Wednesday, April 5, 2017

Indexing Attachments with Elasticsearch

Introduction

Elasticsearch is a great open source tool for indexing many different types of content and providing a fast search capability.  I have been working with version 5.3 (on a CentOS 7 virtual machine) to build a tool to migrate or search NSF files using Elasticsearch as a NoSQL data store.  The information provided in this post can be used to get you started indexing common files from any source.

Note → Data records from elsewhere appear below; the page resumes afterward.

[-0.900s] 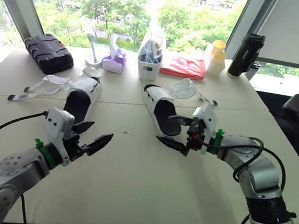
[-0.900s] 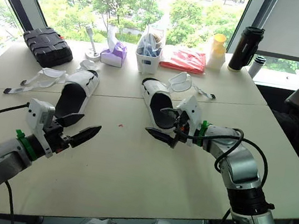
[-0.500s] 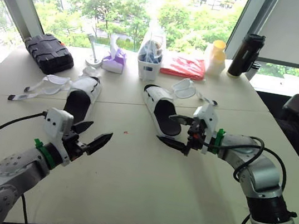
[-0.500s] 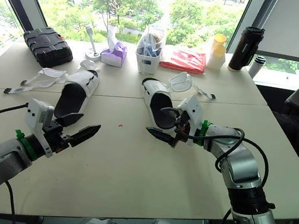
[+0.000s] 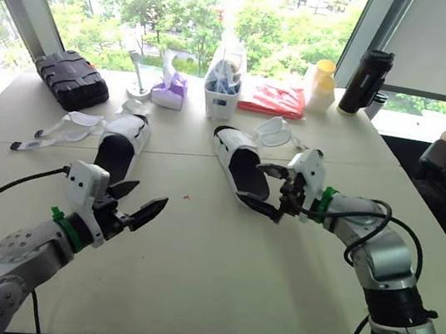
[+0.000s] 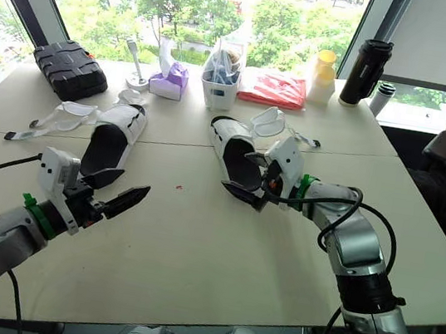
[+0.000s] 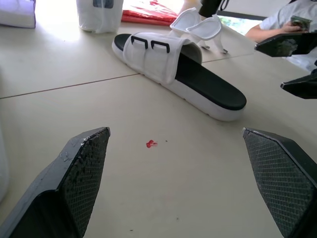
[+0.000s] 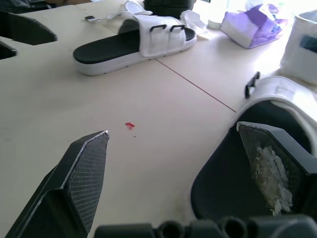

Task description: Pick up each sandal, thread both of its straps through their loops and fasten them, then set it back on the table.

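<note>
Low over the near table (image 5: 190, 271), my left gripper (image 5: 144, 199) hangs spread wide and empty just short of the left sandal (image 5: 121, 148), while my right gripper (image 5: 254, 186) gapes (holding nothing) at the heel of the right sandal (image 5: 237, 159), whose loose straps (image 5: 277, 131) lie splayed beyond.

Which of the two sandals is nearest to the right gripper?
The middle sandal: the right gripper hovers at its heel. The other sandal lies off to the left.

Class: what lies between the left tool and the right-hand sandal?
Between left tool and right-hand sandal, the table is bare but for a red speck; left wrist view shows it.
</note>
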Motion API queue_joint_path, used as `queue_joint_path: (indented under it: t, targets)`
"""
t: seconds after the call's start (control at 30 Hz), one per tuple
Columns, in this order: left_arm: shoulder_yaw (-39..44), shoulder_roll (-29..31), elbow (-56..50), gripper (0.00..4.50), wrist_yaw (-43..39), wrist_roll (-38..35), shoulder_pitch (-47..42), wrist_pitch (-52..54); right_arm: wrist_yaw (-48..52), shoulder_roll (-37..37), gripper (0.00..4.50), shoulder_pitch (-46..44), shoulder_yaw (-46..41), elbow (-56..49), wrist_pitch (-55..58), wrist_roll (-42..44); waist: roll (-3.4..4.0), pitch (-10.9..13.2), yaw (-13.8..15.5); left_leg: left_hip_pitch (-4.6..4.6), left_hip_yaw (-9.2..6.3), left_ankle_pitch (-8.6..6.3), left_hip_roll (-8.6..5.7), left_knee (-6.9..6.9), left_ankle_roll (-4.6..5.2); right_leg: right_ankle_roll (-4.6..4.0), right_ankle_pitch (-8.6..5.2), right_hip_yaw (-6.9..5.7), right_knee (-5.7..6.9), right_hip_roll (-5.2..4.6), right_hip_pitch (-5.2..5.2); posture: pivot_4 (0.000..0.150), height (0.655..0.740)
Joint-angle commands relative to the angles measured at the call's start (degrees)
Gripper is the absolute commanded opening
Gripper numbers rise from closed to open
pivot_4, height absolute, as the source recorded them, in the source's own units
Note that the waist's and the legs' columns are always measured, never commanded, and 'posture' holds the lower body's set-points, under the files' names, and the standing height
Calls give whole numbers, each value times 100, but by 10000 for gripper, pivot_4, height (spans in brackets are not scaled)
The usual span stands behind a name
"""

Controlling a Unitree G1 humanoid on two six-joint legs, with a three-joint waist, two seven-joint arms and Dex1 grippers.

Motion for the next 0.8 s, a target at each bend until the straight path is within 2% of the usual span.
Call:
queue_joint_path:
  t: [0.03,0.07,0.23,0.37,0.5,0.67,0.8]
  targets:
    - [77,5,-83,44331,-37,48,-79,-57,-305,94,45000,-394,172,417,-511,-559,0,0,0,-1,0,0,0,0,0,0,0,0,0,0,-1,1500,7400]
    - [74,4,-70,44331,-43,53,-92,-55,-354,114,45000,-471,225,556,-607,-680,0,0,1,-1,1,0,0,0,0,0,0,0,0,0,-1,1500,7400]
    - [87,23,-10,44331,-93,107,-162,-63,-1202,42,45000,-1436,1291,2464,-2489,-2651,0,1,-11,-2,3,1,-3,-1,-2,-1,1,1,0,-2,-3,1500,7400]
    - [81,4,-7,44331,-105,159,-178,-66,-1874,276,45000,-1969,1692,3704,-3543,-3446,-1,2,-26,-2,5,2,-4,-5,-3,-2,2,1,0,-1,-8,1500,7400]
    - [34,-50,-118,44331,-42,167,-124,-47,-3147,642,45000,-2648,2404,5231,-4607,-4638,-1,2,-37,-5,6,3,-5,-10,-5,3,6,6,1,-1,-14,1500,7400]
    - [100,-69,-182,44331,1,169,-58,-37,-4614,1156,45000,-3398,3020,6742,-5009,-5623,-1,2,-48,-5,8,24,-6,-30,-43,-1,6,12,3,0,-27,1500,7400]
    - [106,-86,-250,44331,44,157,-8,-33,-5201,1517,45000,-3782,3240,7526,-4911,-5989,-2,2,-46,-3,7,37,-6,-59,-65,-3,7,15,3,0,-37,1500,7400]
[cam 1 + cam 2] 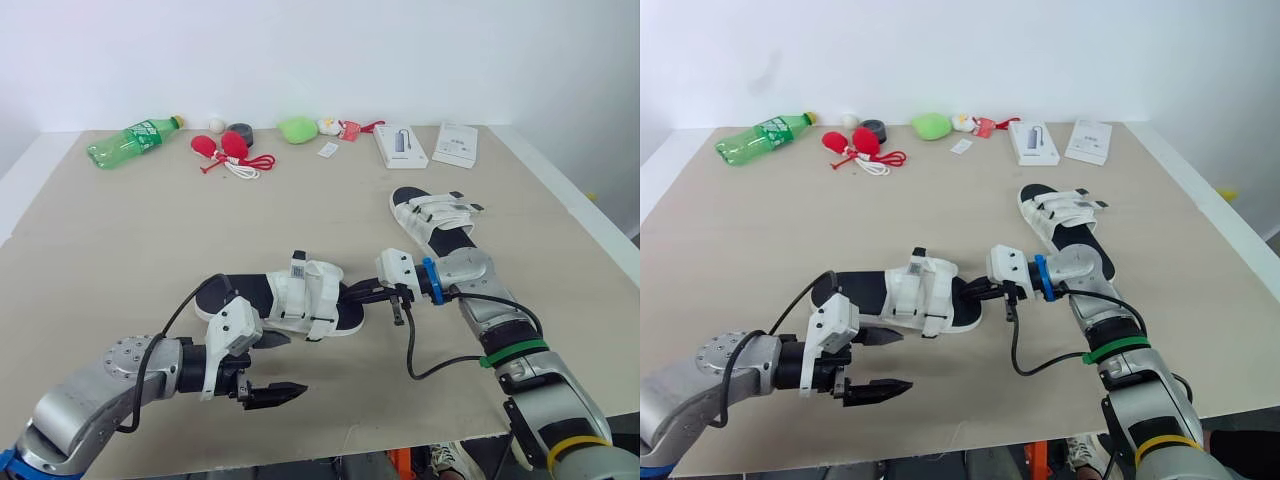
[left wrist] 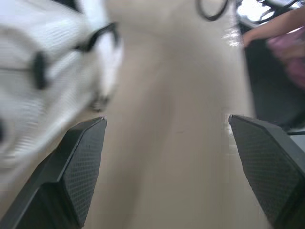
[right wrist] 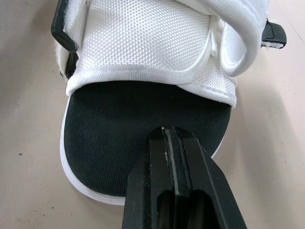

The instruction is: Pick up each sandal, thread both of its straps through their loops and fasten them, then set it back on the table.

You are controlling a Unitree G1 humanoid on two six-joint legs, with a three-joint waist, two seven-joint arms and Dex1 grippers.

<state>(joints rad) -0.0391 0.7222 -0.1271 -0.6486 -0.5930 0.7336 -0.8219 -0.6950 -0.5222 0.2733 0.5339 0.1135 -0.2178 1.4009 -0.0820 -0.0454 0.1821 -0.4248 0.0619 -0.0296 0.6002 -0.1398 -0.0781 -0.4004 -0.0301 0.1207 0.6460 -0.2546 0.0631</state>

One important feature is the ability to index attachments.  This post walks through the steps needed to get this to work with the latest ingest-attachment plugin and some of the current limitations of working with the plugin.  The previous mapper-attachments plugin has been deprecated in version 5.0.0.

Supported File Formats

The ingest-attachment plugin uses the Apace Tika content analysis toolkit to extract text from each file as it is processed.  The file formats supported are shown in this source module on github.  There are eleven popular file formats including pdf, html, XLS and PPT.  Notably, the .eml file format (for mail messages) is not supported in this release even though there is a Tika parser available for that format. 

Installation

First you need to download and install Elasticsearch.  Then you need to follow the instructions to install the ingest-attachment plugin.  There is a Docker image available, I will explore its use in a later post.

Note that the command to install the plugin is different depending on your installation configuration. The script that you need to run (bin/elasticsearch-plugin) is relative to where you installed elasticsearch.  On CentOS the default location is /usr/share/elasticsearch/bin/elasticsearch-plugin.  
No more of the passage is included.